Khefti went from red to white, all the blood draining from his skin until he looked like an enormous damp, white grub.

The Jouster turned his gaze from Khefti to Vetch. "I need a boy," he said casually, as if it were no great importance to him. "And if you're getting any amount of work from one that starved, he must be remarkable. I'll have him."

Khefti's jaw dropped. "But!" he protested. "But—but—"

"As you know, a Jouster can requisition any of the Great King's property within reason, if it is to serve him and his dragon." The Jouster shrugged. "One small boy—three-quarters starved—is certainly within reason. You will speak to the King's assessor when he comes to see if the King will permit you to continue holding the land to which the boy was tied. Or, of course, you could see if there is some other member of his family available—but if there is, I suggest that you treat the new acquisition better than this one. The assessor's eye will certainly be on you now."

He let go of Khefti's wrist, and Khefti dropped to the ground, to lie there like a quivering, misshapen, unbaked loaf. "But—" Khefti burbled. "B-b-b-but—"

The Jouster ignored him. Instead, he looked up at his dragon again, which uncoiled itself and stepped carefully down into the yard. The roof of the drying shed creaked as the dragon removed its weight from the structure. The dragon stretched a wing lazily out to its fullest extent, then pulled it in, and yawned. It moved up beside the Jouster just as a faithful dog would come to heel, then bent its forequarters so that its shoulders were even with the Jouster's chest. The Jouster grabbed the back of Vetch's loincloth as if he was a parcel, and heaved him up over the dragon's shoulder.

The band of his loincloth cut painfully into his stomach, though Vetch more than half expected it to give way and tear. Vetch landed stomach-down on the dragon's neck, but the Jouster had not thrown him hard, and his breath was not driven out of him. He'd landed on a sort of carry pad of stuffed leather in front of the Jouster's saddle, and he clung to it like a lizard on a ceiling as the Jouster leaped into the saddle itself.

Then the dragon tensed himself all over, stretched his wings wide, and with a leap and a tremendous beat of those wings, took to the sky with a frightening lurch. The sudden upward movement pressed Vetch into the carry pad, and he felt the Jouster seize the band of his loincloth again, and for the second time in his life, fear replaced every other sensation; the fear that he was falling, falling!

But he fought back the fear, and clung to the pad. A second wing beat drove them higher—through a storm of dust kicked up by the wind of those wings, Vetch watched Khefti's striped canvas awnings over the woodpile, the kitchen court, and the summer pavilion on the roof go ripping loose and flying off.

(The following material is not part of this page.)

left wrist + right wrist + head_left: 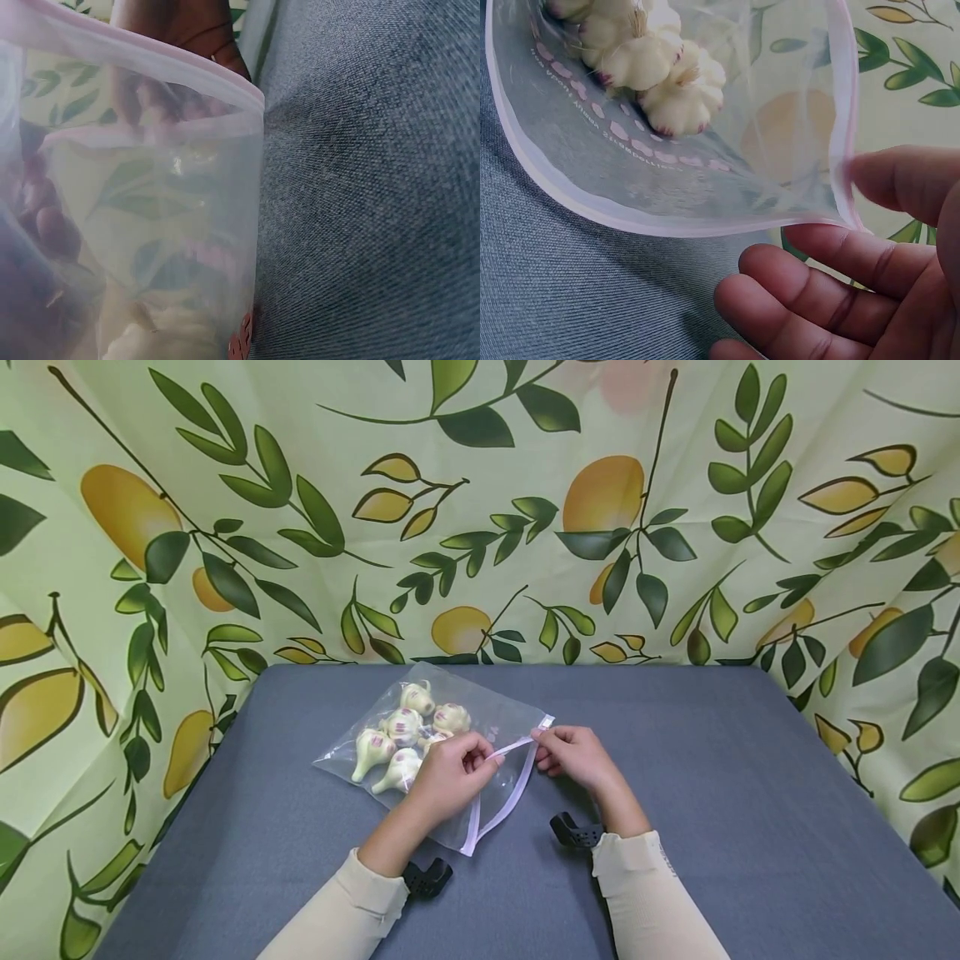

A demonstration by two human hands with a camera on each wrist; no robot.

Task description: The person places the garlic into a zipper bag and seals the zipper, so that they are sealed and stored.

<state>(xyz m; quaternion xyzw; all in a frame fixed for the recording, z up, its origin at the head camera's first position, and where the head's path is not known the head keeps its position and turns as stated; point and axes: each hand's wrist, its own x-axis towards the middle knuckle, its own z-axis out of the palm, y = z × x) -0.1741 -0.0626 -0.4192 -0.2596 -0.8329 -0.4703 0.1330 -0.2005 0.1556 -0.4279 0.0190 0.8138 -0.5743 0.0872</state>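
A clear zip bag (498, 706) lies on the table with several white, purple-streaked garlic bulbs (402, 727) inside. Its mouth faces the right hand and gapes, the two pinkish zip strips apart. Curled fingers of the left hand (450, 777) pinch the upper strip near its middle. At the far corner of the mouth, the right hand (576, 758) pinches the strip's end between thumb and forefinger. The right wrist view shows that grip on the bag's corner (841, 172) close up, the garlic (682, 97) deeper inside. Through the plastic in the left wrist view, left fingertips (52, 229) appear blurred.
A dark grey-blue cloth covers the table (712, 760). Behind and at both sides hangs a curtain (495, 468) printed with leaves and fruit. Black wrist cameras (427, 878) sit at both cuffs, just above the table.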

Below them, Khefti lifted his arms to the sky and began to howl like a jackal.

A third wing beat, a third tremendous gust, and half the thatch of the drying shed tore loose as well, and the furnishings from the rooftop tumbled over the edge into the street. Fashionable light wickerwork chairs and tables, palm-frond mats and pillows stuffed with duck- and goosedown came off the roof like a shower of gifts from a generous noble; passersby scrambled after the bounty and carried off everything they could seize. Khefti was not well-beloved… he could count on never seeing so much as a stray feather again. His howls were mingled with curses and entreaties to the gods—who, with luck, were deaf to his pleas.

And the last of Vetch's fear evaporated in half-mad glee at the sight.

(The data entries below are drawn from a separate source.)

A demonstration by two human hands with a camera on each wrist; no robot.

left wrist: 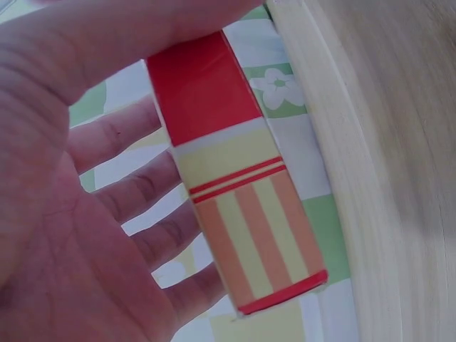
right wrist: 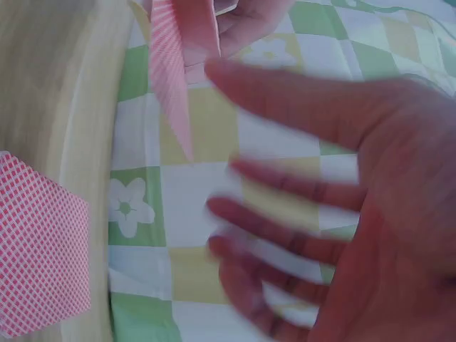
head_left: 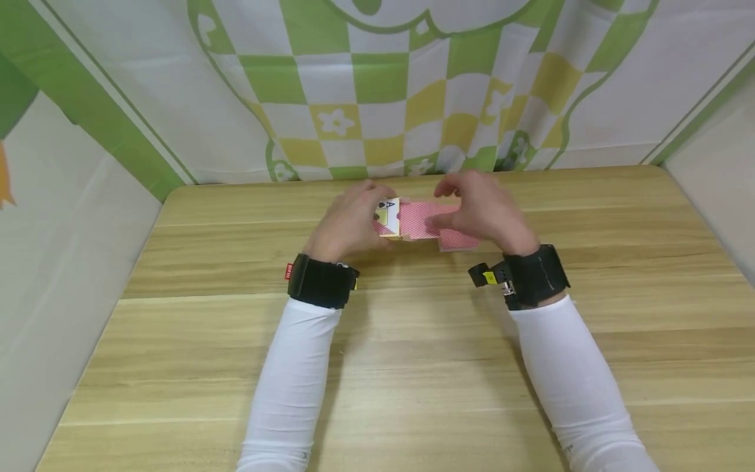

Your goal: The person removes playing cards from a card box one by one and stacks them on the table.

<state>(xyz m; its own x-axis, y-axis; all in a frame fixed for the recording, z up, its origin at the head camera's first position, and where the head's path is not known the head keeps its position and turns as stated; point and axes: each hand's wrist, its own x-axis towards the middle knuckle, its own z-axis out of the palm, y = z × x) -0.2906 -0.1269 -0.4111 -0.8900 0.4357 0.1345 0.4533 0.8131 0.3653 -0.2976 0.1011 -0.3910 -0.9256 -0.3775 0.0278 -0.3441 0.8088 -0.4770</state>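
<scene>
My left hand (head_left: 352, 219) grips a playing card box (head_left: 388, 219), thumb and fingers on opposite sides. An ace design shows on the box in the head view; its narrow side is red with cream and orange stripes in the left wrist view. From the box's right end juts a flat pink-patterned card (head_left: 417, 219). My right hand (head_left: 480, 213) is beside that end, fingers spread and blurred in the right wrist view, thumb tip close to the card. Below it lies a stack of pink-patterned playing cards (head_left: 459, 241), partly covered by this hand in the head view.
The cards lie on a light wooden table (head_left: 413, 367), toward its far edge. Right behind that edge hangs a green, yellow and white checked curtain (head_left: 377, 85). Black straps (head_left: 321, 280) circle both wrists over white sleeves.
</scene>
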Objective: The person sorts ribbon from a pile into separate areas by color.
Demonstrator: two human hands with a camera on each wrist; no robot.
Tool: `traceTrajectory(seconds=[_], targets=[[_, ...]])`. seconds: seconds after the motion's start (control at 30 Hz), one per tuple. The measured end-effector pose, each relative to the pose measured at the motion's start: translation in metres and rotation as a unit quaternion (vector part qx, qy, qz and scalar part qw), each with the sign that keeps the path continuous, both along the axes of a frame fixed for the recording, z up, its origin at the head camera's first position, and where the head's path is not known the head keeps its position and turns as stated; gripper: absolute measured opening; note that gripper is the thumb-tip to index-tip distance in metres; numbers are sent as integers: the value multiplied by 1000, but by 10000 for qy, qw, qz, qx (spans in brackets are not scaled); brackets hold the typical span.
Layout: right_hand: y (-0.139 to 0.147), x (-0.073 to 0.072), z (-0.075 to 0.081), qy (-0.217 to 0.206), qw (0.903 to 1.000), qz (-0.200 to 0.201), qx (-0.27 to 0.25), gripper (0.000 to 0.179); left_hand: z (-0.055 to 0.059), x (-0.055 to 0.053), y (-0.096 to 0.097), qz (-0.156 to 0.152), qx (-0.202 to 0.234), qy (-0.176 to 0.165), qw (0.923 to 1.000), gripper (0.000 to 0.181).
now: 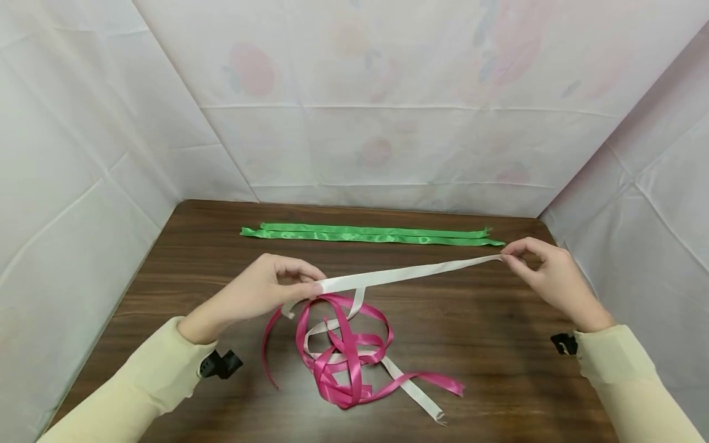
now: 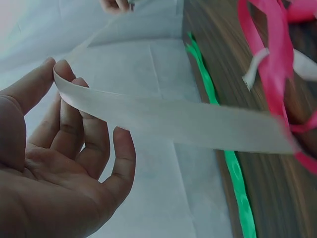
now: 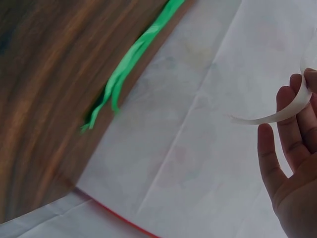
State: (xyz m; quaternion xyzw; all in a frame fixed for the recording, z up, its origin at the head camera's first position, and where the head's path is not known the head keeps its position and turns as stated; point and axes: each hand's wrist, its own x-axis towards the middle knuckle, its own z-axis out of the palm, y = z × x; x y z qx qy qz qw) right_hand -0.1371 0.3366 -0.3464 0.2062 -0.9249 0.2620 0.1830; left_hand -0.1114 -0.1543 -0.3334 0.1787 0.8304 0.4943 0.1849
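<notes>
A white ribbon (image 1: 410,272) stretches between both hands above the table, its right end a little higher in the head view. My left hand (image 1: 277,283) pinches it between thumb and fingertips; from there the ribbon (image 2: 173,124) runs down toward the pile. With thumb and index finger my right hand (image 1: 548,277) pinches the other end, and a short tail (image 3: 252,120) hangs past the fingers in the right wrist view. Below the left hand lies a loose tangle of pink ribbon (image 1: 349,351), with another white length (image 1: 412,391) woven through it.
Two green ribbons (image 1: 360,234) lie straight, side by side, along the back of the dark wooden table (image 1: 498,369). White patterned cloth (image 1: 376,141) hangs behind the table and at both sides.
</notes>
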Motion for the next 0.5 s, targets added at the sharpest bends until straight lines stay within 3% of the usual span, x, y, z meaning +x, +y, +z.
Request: traceTrajectory(seconds=[0.27, 0.5], targets=[[12, -10, -20, 51, 9998, -109, 132, 19, -15, -26, -29, 321, -540, 279, 9976, 24], [19, -19, -32, -228, 9989, -298, 279, 12, -28, -44, -51, 585, -1014, 698, 9907, 27]])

A fourth wing beat, and Vetch could no longer see the house of his former master, only hear his thin wailing from below as he lamented his losses and called upon the gods to witness his ruin.

The ground whirled away as the dragon wheeled, the fear returned, redoubled, and Vetch closed his eyes and hung on with all his might.

He had no illusion that this was rescue; he had merely traded one master for another. But this one, at least, had chided Khefti for starving and mistreating him. So perhaps this master would be better than Khefti.

At least he would be different.

At least, life would be different.

And to that thought, he clung, as he clung to the saddle-pad, and with much of the same desperation.

Chapter Two

GLEE could not hold back the terror for long. In all of his life, Vetch had never been higher off the ground than the top of a wall; now he was so far above the earth that the tiniest glimpse of it getting farther and farther away made him feel sick and dizzy.

And this, evidently was only the beginning.

When he'd seen dragons passing overhead, it had never occurred to him how high they were. Now he knew—oh, how he knew!—and the knowledge was enough to scare him witless.

The dragon continued to rise, surging upward and upward, so high that Vetch squeezed his eyes closed again, for he could not bear the sight of villagers reduced to the size of ants, and the mud-brick houses of the nameless hamlet on the outskirts of Mefis to the size of the pebbles that the ants swarmed around. This was bad enough, would have been bad enough had the flight been as smooth as those his spirit took in dreams.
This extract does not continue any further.